De man keek eindelijk om zich heen om zeker te zijn dat de plek verlaten was en vouwde de papieren op en stopte ze in zijn koffer. De grip om het handvat van de knuppel werd nog strakker. Hij liep naar de barkruk die het dichtst bij de barman stond en ging zitten. Hun ogen ontmoetten elkaar. De barman was verre van bang. De ogen van de man in de trenchcoat toonden wanhoop, maar aan de andere kant hebben alle overvallers hun momenten van zelfreflectie vlak voordat ze de trekker overhalen. Maar er was ook iets anders, de jonge barman kon het niet plaatsen. Zijn gedachten veranderden zodra hij het opmerkte. Het was eerbied.
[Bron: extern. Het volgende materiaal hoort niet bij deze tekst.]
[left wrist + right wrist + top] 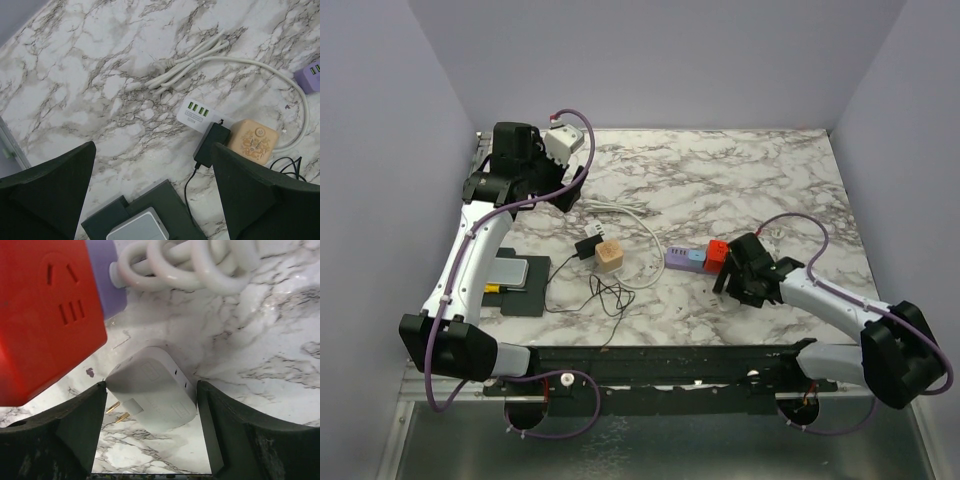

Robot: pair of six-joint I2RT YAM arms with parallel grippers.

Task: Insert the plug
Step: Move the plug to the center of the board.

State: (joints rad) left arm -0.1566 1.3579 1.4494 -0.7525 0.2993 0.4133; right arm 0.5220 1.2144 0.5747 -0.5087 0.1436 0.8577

"Je moet verhuizen," fluisterde de zwarte man zijn eerste woorden, starend in de ziel van de jonge man. De barman was versteend. De man had de jonge man net geraakt met een kanonskogel en was zijn spullen van de toonbank aan het verzamelen om te vertrekken. De knuppel werd niet langer vastgehouden.

"Wacht! Wat moet ik nu doen?", protesteerde de barman en rende door de kleine klapdeur in de hoek van het werkstation. De man was opgestaan en rende abrupt de deur uit. De jonge man raakte in paniek, probeerde zijn volgende stap te overwegen. Na een minuut of twee verspild te hebben in verlamming, ving hij een glimp op van een wit object op de toonbank. Hij verzamelde zichzelf en ontdekte dat de informant een stuk papier had achtergelaten. De paar woorden die hij las, gaven aan dat het papier opzettelijk voor hem was achtergelaten. Hij rende snel naar binnen en maakte de zaak leeg van zijn bezittingen. Hij kwam uit de binnenkamers met een kleine koffer en een helm. Hij sloot het gebouw van buitenaf af.

De lucht was de hele dag bedekt met donkere wolken. De gezwollen wolken waren eindelijk begonnen te barsten. Zachte tikken van regendruppels weerklonken toen ze neerkwamen op het grote billboard in de buurt. Het volume van de regen kon worden gemeten voor de flikkerende lichten op het billboard. Hij stapte op zijn motor en ging de snelweg op die op loopafstand van de bar lag. Het asfalt glinsterde door de regendruppels en de motorrijder wist dat de wegen het gevaarlijkst waren bij regen die lang genoeg was om de geabsorbeerde oliën naar boven te halen, maar niet lang genoeg om ze weg te spoelen. De motorrijder hield de motor langzaam en stabiel om te voorkomen dat hij zou slippen. De regendruppels werden geleidelijk zwaarder. Na een donderslag was de bui op volle kracht losgebarsten. De twijfels van de motorrijder waren weggenomen. Hij sloot het vizier van zijn helm en schoot op weg.